❓ [Question] How to decide if an Op should support dynamic shape or not

sean-xiang-applovin commented 1 month ago

❓ Question

Since only part of the ops support dynamic shapes, and some are not. What's the criteria to decide if an op supports dynamic shape or not?

For some existing ops, which are not marked as supports_dynamic_shapes=True, can I write a converter that wraps the existing converter, and mark my own converter with high priority? Is this the recommended way?

or should I just turn on assume_dynamic_shape_support, which seems to be a flag globally for all converters ?

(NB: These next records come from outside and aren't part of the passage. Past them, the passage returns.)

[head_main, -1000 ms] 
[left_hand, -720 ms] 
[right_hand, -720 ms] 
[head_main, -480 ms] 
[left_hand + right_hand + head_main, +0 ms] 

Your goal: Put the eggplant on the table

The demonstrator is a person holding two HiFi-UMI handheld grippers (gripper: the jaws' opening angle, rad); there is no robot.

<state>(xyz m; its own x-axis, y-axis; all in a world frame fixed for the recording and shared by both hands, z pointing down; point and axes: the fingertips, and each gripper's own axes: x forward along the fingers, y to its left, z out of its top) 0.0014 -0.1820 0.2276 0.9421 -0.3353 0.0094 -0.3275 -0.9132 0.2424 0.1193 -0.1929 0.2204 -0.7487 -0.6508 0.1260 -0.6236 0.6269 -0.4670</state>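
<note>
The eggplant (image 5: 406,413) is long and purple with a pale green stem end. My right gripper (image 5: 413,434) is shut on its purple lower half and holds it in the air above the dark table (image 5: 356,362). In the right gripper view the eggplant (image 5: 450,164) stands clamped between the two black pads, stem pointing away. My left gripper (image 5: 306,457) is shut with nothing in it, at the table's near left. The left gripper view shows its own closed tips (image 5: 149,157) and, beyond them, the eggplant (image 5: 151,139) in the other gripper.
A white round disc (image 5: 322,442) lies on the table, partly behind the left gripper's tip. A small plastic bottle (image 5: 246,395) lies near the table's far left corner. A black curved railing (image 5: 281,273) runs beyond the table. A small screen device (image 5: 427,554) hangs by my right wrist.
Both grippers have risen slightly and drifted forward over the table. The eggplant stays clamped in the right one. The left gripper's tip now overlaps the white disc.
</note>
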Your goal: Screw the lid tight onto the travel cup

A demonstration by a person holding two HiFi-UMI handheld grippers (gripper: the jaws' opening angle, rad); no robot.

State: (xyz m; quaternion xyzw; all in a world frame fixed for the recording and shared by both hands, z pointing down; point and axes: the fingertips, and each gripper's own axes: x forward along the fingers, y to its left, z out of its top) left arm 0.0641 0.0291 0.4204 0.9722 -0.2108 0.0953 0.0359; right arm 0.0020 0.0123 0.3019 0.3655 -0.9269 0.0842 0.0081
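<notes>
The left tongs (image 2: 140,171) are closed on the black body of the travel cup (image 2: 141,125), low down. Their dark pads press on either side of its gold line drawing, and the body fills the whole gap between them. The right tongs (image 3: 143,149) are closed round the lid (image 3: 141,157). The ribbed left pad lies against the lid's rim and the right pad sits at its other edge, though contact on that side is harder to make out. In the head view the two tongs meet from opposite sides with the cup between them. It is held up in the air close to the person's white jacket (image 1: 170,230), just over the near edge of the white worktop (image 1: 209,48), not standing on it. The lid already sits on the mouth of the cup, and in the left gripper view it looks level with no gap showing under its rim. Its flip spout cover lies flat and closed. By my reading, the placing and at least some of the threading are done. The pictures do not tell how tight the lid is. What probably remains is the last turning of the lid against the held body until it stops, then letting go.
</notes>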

What you have already tried

Environment

Build information about Torch-TensorRT can be found by turning on debug messages

PyTorch Version (e.g., 1.0): 2.4.1
CPU Architecture: x86_64
OS (e.g., Linux): linux
How you installed PyTorch (conda, pip, libtorch, source): pip
Build command you used (if compiling from source):
Are you using local sources or building from archives:
Python version: 3.11.9
CUDA version: 12.1
GPU models and configuration: Nvidia L4
Any other relevant information:

Additional context

narendasan commented 1 month ago

Since only part of the ops support dynamic shapes, and some are not. What's the criteria to decide if an op supports dynamic shape or not?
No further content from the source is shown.